In a concerning development that echoes the polio scares of the past, health officials are on high alert as wastewater samples across the United States show a significant spike in a respiratory virus linked to a rare but devastating paralytic condition in children. This surge in Enterovirus D68 (EV-D68) raises fears of a potential outbreak of acute flaccid myelitis (AFM), a polio-like illness that can leave children with life-altering disabilities.
The rising tide of EV-D68
Alexandria Boehm, program director of WastewaterSCAN and professor at Stanford University, reports a troubling trend:
“We are detecting EV-D68 nucleic acids in wastewater across the country now, and the levels are increasing.”
This early warning system serves as the first indicator of a possible AFM surge in 2024.
Historically, AFM has followed a biennial pattern, with significant spikes occurring in even-numbered years:
- 2014: 120 cases
- 2016: 153 cases
- 2018: 238 cases
The Covid-19 pandemic disrupted this cycle in 2020, but as lockdowns lifted, EV-D68 resurged in 2022.
Understanding AFM and EV-D68
Enteroviruses are ubiquitous, often causing mild cold-like symptoms. However, the D68 strain took a sinister turn in 2014, leading to the first major AFM outbreak in the U.S.
Acute flaccid myelitis affects the nervous system, causing severe weakness in the arms and legs, primarily in young children. There’s currently no cure or specific treatment for the resulting paralysis.
Since 2014, 758 cases of AFM have been confirmed in the U.S., leaving hundreds of families grappling with life-altering paralysis. The CDC reports 13 confirmed cases so far in 2024, heightening concerns of an impending surge.
A family’s journey
The Kagolanu family’s story illustrates the sudden, devastating impact of AFM:
- In 2014, 7-year-old Vishnu Kagolanu lost all ability to move his arms and legs within an hour of first symptoms.
- Years of intensive physical therapy helped him regain the ability to walk, but his right shoulder remains paralyzed.
- Now 17, Vishnu has founded Neurostronger, a nonprofit supporting kids with neurological conditions.
“Growing up with AFM is hard,” Kagolanu said. “But at the same time, there are ways to get around some of those obstacles.
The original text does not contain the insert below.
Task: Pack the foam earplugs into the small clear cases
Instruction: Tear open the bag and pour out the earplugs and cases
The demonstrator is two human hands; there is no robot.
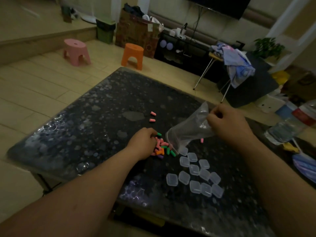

There are ways to find joy.”
The race for solutions
Dr. Buddy Creech of Vanderbilt University Medical Center offers a glimmer of hope:
“We all get really frustrated every time we get to this point, and we don’t have antiviral medicines that are readily available. We don’t have much to offer these kids.”
Creech and his team have begun safety studies on a monoclonal antibody that could potentially stop EV-D68 in its tracks. However, it may be years before this treatment is proven safe and effective.
Looking ahead
As September approaches – historically the peak month for AFM cases – health officials and researchers remain vigilant. The mysterious absence of an AFM spike in 2022 despite EV-D68 circulation adds an element of unpredictability to the situation.
Dr. Kevin Messacar of Children’s Hospital Colorado sums up the challenge:
“We’re still trying to figure it out.”
As the scientific community races to understand and combat this elusive threat, families across the nation hold their breath, hoping for a breakthrough that could protect their children from this devastating illness.